Here are some factors to consider before placing your car as collateral for a personal loan;
- The purpose of the loan
- The amount you wish to borrow
- Your vehicle’s eligibility and market value
- The risk involved with your car if you fail to make loan repayments when due.
Benefits of a secured car loan
Lower interest rates
Generally, a secured car loan tends to come with a lower interest rate compared to a loan without security. For an unsecured loan, the lender is at a higher risk and makes up for this with higher interest rates. A secured car loan provides your car as collateral, putting the lender in little to no risk, hence interest rates are also average and lower.
Your car can serve as a means to quick cash if you’re in a financial fix.
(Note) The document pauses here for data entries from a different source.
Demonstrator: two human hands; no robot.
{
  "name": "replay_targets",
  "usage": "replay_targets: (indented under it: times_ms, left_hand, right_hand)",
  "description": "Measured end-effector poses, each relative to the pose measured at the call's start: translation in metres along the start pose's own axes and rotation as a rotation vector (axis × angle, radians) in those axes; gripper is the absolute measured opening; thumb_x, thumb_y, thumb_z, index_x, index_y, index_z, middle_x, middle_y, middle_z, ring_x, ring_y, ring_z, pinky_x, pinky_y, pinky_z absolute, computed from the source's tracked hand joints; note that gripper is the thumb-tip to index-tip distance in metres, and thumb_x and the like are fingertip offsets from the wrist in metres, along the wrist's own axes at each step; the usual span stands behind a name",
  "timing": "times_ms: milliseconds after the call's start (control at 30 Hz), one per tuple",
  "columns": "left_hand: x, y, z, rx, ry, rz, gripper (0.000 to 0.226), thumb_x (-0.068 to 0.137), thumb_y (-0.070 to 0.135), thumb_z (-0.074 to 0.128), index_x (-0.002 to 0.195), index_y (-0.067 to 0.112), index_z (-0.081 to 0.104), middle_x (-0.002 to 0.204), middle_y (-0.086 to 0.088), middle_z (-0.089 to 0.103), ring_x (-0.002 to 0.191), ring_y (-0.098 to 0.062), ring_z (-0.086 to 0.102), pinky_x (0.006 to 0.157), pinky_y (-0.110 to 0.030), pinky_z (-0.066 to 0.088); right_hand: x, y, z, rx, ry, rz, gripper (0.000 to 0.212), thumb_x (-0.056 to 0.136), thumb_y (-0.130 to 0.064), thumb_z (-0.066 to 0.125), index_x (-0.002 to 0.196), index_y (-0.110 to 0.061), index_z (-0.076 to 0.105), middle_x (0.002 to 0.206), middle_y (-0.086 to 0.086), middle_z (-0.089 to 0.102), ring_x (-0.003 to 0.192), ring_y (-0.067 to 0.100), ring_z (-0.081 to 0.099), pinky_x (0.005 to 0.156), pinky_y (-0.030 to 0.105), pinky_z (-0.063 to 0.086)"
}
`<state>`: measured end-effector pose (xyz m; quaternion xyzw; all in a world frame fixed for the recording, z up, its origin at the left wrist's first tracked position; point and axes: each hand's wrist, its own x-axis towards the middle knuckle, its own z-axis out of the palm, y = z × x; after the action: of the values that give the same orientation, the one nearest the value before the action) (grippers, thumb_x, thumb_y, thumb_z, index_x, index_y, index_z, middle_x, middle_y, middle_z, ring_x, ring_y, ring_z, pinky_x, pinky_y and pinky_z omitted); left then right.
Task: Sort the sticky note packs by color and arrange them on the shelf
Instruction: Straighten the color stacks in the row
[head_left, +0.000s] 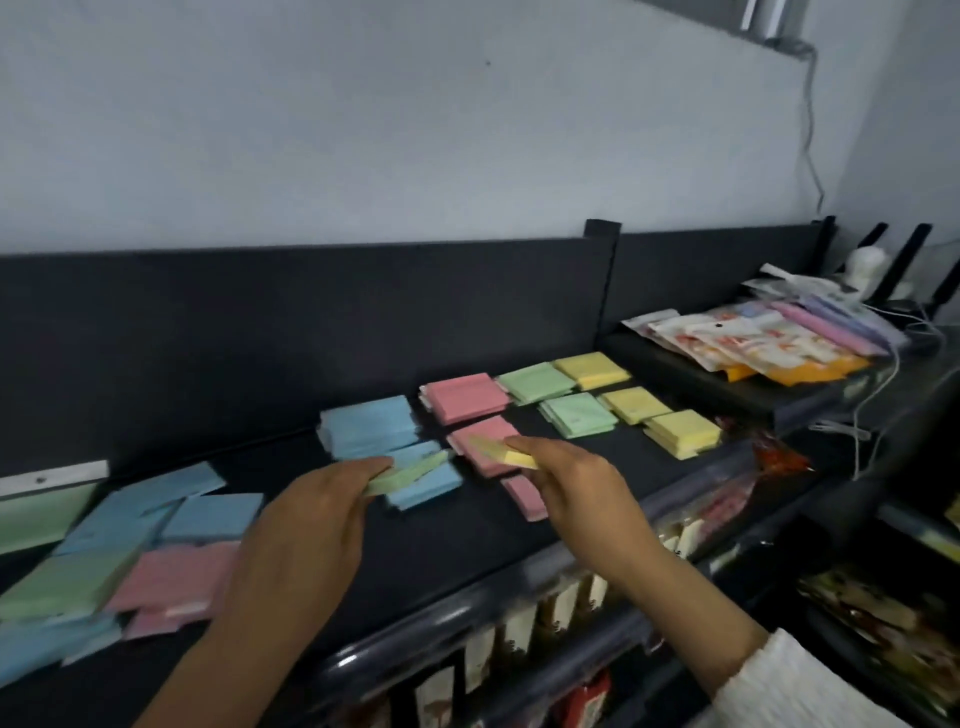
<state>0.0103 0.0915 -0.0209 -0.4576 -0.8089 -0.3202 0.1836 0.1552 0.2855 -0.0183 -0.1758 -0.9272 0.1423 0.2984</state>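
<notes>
– Pale wall (363, 130) fills the top of my feed; under it runs the black shelf (441, 545) with its dark back panel (260, 338)
– What lies on it?
– At the left I see a loose heap of sticky note packs (156, 551), blue, green and pink, mixed and overlapping. Toward the right the packs are grouped by colour: blue stacks (371, 423), then pink stacks (465, 397), then green stacks (535, 382), with yellow stacks (592, 369) furthest right. Past the divider (602, 270) a raised tray (701, 389) holds assorted packets (727, 343)
– And the hands?
– Both are over the middle of the shelf. The left hand (322, 514) pinches a green pack (410, 473) by its near end, above the front blue stack. The right hand (571, 483) grips a yellow pack (511, 454) between thumb and fingers, above the front pink stack. The two packs nearly meet end to end; I cannot tell whether they touch, as my picture is blurred there
</notes>
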Motion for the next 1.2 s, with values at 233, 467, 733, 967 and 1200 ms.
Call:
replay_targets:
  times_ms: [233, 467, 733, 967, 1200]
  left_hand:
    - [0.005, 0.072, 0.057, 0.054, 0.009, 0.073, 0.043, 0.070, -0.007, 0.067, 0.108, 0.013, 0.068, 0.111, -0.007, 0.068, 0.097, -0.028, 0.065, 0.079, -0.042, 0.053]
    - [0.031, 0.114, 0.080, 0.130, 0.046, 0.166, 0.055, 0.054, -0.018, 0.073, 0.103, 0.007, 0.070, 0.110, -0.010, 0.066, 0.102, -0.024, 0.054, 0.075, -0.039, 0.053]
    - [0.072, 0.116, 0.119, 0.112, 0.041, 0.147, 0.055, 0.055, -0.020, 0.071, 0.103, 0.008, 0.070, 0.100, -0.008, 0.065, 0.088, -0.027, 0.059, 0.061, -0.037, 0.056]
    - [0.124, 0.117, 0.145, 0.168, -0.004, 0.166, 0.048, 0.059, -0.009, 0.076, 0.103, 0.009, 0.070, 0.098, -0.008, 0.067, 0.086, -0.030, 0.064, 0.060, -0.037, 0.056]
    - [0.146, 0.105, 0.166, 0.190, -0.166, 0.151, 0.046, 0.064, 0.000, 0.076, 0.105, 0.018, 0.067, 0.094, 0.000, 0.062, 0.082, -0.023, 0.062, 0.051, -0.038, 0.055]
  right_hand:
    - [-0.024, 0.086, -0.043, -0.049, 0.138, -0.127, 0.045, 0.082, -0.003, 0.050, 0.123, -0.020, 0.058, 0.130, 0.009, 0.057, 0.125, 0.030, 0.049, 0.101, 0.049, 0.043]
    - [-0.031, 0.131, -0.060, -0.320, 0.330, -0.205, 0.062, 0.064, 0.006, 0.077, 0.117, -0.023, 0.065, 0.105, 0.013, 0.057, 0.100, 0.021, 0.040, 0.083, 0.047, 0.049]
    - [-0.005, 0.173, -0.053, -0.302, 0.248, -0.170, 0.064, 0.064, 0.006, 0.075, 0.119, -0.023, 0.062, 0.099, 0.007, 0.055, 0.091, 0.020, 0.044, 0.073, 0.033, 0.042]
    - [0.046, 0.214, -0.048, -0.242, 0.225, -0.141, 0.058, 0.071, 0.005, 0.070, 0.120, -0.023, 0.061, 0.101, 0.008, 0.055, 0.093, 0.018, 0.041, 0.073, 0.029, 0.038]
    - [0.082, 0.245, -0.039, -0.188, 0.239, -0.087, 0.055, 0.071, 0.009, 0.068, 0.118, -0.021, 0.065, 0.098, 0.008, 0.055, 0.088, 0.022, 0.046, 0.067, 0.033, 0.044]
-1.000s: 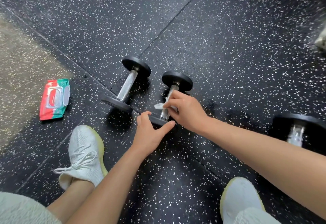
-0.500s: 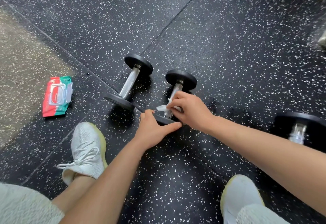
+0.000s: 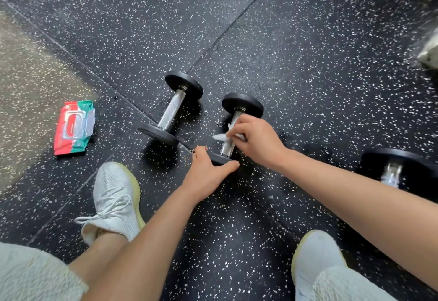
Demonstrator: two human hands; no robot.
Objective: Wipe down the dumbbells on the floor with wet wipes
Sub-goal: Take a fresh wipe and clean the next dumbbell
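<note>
Three black dumbbells with chrome handles lie on the speckled rubber floor. My left hand point(image 3: 208, 172) grips the near plate of the middle dumbbell point(image 3: 243, 106), thumb on one side and fingers on the other. My right hand point(image 3: 254, 139) pinches a white wet wipe point(image 3: 221, 137) around that dumbbell's handle, about halfway along it. Another dumbbell point(image 3: 174, 107) lies untouched just to the left. A third dumbbell point(image 3: 393, 167) lies at the right, partly hidden by my right forearm.
A red and green pack of wet wipes point(image 3: 74, 127) lies on the floor at the left, its lid flap raised. My white sneakers point(image 3: 113, 201) are planted on either side of my arms. A pale object point(image 3: 429, 51) sits at the right edge.
My right hand has slid the wipe up the handle from near the lower plate toward the middle. My left hand has kept its hold on the near plate.
</note>
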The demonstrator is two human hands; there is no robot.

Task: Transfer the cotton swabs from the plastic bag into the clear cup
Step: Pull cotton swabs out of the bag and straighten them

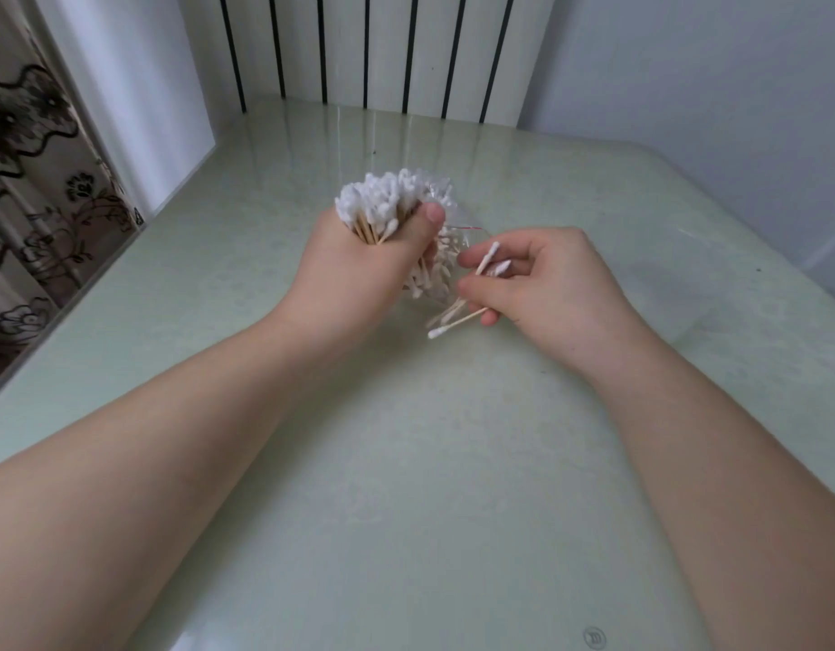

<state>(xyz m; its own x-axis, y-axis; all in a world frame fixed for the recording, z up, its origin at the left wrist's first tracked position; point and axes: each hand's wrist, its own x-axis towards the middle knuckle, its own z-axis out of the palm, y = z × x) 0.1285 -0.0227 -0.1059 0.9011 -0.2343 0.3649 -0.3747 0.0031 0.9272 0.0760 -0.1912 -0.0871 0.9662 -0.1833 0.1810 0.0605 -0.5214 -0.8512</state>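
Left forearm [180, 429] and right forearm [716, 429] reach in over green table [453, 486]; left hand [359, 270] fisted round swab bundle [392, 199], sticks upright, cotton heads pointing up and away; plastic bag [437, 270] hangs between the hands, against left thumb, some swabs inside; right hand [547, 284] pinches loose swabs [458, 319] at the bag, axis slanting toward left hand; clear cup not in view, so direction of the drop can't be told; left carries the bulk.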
Depending on the value of the car, you can get higher loan amounts with your car as security.
Easier to qualify
A secured car loan is a great option for people with less stable sources of income, such as contractors or self-employed people. They’re less likely to get an unsecured loan and most times opt for this option. It also allows people with low credits. The lender doesn’t really care much about your due loan repayments since he/she can always sell your car to claim the loan amount back.
A secure car loan allows you to properly budget and time your loan repayments with the fixed rates. The terms are flexible and give you better control on how the loan is repaid.
Larger loan amounts
You’re more likely to get a higher sum if you drop collateral. This sum will also depend on the market value of your car.
Are there disadvantages?
The main con to a secured car loan is the risk attached to your car. Your car can easily be repossessed if you default on payments. There might also be some restrictions on the type of car you can buy with a secured car loan. This solely depends on the dealer. They’re also additional fees attached that you should totally watch out for.
What should I look for in a secured car loan?
If you’re looking to take a secured car loan, here are some factors to consider;
Total loan amount
Compare the loan amount you’re being offered for the same car value.
Decide if you want a long or short loan term. A short loan term lets you pay off faster but a long loan term offers lower monthly payments. However, you would accumulate more interests over time.
Fixed or variable rates
Fixed rates allow for easy budgeting and planning. On the other hand, variable rates give more flexibility depending on market value rates. You can also convince your lender to give you a lower rate if there’s any fix.
Interest rates might look attractive at times but be sure you’re not paying more in fees.
After deciding on the option that suits you best, it’s important to start gathering important documents for loan application. Some of the documents you may need are; personal identification, proof of income, bank statement with copies attached, copies of bills, credit history, car information. These documents should be provided to your dealer/lender in other to pick the best terms for you. Be sure to carefully scrutinize your loan agreements, ensuring that all terms are favourable to you. You can do this with the aid of a financial officer for expert advice.